X-men volvió a la pantalla grande con una nueva entrega de sus mutantes. En este caso, podremos conocer más a fondo los orígenes de estos superhéroes y llegaremos a desentrañar la historia que unía al Profesor Xavier (James McAvoy) y a Magneto (Michael Fassbender) antes de convertirse en los enemigos que se mostraron en la trilogía X-men.

Aquí Magneto es aún Erik, un joven consumido por sus deseos de vengar la muerte de su madre en manos del nazi Sebastian Shaw (Kevin Bacon). El villano, como para demostrar lo malo que es, se encuentra profundamente embarcado en la empresa de desatar la tercera guerra mundial con el apoyo de sus secuaces Emma Frost (January Jones), Azazel y Riptide. Como no podría ser de otra forma, Charles Xavier se encuentra dispuesto a detenerlo y contará con la ayuda del aún no-completamente-malvado Magneto, su amiga de la infancia Raven/Mystique (Jennifer Lawrence), el brillante Hank McCoy/Beast (Nicholas Hoult) y de un grupo de jóvenes mutantes que se convertirán en sus primeros estudiantes: Alex Summers/Havoc (Lucas Till), Sean Cassidy/Banshee,  Angel (Zoë Kravitz) y Darwin.
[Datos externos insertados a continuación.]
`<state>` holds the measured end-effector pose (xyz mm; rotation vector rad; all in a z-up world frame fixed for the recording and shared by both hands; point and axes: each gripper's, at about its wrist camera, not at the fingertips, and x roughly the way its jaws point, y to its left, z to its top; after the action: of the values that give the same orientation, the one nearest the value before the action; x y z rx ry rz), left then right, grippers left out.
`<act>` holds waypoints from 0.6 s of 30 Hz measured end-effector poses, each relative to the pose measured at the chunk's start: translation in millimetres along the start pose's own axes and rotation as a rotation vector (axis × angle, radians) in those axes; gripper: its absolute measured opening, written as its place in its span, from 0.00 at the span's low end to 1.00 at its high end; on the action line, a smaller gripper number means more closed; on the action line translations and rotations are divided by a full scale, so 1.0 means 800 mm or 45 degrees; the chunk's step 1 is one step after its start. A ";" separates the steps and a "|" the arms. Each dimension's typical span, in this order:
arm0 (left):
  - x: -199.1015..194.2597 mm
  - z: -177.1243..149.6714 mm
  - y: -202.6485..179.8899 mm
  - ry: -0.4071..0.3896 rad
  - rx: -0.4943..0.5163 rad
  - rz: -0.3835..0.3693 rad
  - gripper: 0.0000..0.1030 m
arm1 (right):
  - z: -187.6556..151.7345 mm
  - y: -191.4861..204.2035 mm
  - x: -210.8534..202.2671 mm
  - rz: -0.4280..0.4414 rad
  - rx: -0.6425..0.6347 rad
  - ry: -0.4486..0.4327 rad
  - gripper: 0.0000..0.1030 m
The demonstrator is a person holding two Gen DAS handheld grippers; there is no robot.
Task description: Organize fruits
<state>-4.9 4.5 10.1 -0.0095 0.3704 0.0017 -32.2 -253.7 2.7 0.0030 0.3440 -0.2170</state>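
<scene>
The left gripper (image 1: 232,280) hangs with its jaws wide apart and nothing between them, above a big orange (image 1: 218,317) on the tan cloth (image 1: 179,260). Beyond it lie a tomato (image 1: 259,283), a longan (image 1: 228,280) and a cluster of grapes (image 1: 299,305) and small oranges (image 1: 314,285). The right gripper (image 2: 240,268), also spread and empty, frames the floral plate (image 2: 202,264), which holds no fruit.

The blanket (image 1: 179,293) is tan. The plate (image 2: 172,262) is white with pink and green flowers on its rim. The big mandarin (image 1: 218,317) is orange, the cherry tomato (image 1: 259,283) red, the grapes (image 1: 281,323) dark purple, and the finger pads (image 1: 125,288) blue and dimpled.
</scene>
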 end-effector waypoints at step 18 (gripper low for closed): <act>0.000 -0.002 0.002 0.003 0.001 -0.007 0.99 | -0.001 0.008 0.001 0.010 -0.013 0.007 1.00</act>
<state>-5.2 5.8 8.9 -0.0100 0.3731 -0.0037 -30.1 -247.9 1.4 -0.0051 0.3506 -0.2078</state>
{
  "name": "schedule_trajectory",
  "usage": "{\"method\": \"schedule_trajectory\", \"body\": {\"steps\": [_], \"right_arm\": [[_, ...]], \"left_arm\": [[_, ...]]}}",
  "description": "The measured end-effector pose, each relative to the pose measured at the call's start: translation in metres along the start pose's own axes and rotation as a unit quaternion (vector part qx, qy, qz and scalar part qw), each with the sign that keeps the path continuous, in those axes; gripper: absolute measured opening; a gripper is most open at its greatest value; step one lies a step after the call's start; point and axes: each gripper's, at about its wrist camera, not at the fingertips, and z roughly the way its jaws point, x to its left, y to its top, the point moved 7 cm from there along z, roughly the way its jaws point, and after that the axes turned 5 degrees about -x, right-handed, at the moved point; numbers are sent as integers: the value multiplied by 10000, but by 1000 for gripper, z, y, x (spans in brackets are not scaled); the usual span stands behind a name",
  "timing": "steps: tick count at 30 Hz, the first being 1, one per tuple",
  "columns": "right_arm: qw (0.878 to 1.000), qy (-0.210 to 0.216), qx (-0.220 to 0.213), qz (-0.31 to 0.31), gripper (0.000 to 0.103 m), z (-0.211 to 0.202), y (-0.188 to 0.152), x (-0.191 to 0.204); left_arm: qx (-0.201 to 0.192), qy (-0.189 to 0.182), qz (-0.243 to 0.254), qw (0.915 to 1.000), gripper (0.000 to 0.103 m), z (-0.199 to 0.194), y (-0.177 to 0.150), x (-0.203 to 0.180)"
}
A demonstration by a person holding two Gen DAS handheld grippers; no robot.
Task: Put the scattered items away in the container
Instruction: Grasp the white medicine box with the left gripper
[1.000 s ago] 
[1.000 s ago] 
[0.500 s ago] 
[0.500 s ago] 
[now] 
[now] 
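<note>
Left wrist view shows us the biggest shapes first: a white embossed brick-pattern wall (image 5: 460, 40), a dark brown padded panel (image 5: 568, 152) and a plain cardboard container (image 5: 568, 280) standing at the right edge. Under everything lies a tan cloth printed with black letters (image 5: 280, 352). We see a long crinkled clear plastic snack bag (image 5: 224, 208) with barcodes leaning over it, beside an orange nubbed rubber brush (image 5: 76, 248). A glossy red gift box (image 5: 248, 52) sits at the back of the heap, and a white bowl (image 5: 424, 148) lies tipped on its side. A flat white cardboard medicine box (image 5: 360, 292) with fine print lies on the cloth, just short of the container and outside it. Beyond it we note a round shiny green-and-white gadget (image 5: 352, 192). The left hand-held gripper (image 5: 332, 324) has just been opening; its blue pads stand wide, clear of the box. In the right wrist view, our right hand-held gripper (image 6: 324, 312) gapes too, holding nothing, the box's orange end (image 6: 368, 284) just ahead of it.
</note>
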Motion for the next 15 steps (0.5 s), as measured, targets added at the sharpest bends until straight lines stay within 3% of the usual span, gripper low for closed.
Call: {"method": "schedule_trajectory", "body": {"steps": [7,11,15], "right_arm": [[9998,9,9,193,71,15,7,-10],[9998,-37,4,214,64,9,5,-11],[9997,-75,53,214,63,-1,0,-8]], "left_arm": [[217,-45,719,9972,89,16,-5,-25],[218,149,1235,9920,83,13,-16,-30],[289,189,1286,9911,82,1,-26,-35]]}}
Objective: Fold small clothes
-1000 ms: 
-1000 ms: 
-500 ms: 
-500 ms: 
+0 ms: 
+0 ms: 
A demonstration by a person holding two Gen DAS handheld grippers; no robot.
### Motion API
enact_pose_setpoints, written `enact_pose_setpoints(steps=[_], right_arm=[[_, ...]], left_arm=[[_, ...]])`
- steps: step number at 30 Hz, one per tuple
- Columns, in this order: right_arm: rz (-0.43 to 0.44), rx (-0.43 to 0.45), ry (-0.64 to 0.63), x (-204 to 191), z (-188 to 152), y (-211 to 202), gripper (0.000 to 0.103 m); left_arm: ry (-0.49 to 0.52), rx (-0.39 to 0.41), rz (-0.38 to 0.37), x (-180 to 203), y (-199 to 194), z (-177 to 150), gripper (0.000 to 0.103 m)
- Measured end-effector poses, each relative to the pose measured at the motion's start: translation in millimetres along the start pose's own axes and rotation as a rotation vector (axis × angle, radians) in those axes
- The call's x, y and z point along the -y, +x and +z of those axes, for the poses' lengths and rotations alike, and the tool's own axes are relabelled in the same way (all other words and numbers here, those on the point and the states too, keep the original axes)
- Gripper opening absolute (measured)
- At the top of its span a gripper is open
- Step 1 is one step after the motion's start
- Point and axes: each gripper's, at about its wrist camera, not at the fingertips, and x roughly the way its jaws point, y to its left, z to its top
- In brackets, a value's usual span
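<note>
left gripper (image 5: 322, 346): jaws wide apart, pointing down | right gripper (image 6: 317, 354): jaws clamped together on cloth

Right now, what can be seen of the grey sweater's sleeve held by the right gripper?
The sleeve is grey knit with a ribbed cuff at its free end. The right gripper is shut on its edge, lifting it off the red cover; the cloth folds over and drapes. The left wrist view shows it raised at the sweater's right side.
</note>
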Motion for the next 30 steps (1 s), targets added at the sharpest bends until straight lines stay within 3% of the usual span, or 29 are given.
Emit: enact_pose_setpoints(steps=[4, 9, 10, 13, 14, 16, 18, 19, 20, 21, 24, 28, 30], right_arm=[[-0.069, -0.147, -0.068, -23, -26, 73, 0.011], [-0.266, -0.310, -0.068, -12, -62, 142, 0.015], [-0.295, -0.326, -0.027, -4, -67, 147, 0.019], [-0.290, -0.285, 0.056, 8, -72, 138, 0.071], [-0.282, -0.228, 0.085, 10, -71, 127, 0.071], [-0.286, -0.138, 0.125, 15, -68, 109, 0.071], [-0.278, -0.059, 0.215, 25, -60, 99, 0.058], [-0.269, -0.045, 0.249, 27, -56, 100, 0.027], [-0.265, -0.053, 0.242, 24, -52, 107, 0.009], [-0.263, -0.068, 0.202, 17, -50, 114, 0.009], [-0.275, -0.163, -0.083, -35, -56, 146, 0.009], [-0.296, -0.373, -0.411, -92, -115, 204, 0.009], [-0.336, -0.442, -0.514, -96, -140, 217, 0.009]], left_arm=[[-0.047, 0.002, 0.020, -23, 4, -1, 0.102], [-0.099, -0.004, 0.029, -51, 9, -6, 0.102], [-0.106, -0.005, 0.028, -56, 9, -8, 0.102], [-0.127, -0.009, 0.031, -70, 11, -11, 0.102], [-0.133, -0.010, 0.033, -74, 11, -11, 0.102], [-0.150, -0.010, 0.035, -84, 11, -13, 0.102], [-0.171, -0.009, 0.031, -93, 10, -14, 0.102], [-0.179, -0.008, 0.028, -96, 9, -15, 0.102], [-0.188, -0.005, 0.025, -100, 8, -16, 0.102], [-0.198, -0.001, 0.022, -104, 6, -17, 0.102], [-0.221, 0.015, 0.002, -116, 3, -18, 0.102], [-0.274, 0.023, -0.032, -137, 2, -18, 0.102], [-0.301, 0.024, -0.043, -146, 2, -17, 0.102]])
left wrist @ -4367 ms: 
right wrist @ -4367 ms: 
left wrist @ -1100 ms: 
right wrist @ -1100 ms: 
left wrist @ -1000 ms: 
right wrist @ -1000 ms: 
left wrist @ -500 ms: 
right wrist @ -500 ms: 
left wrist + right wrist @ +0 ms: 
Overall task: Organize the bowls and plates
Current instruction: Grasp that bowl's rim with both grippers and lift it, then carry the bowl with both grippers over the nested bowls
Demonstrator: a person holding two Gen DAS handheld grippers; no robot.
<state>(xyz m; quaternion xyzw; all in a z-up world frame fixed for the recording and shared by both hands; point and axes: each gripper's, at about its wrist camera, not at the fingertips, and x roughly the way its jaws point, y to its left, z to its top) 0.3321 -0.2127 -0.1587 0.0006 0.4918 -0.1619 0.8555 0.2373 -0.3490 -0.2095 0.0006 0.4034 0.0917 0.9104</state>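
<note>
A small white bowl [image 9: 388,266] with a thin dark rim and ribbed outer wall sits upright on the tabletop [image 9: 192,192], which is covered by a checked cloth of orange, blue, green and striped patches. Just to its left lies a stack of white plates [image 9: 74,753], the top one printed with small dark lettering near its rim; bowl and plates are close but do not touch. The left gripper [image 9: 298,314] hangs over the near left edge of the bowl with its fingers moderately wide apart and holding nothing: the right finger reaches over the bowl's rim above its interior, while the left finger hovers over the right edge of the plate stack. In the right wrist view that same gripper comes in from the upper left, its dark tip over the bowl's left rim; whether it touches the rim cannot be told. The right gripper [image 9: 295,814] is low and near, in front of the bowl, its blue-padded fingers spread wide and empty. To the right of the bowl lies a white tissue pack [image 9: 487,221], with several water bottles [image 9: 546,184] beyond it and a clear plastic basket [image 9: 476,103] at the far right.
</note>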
Para los fanáticos de las anteriores X-men, esta película es un “must see”. Quizás sea difícil articular algunos detalles entre ambas entregas, pero sólo quien haya seguido los comics podrá criticarlo, el resto de los mortales creo que saldrán muy felices de la sala. Las actuaciones son muy buenas, siendo January Jones la gran excepción dado que parece ser incapaz de componer más de dos expresiones faciales en total.

Vale aclarar que no hay ninguna escena extra al final, así que uno se puede ahorrar el quedarse hasta el término de los créditos, pero se compensa con un pequeño regalo para los fans que tiene lugar en la mitad de la peli: una fugaz aparición de Wolverine haciendo muestra de su adorable personalidad y encanto.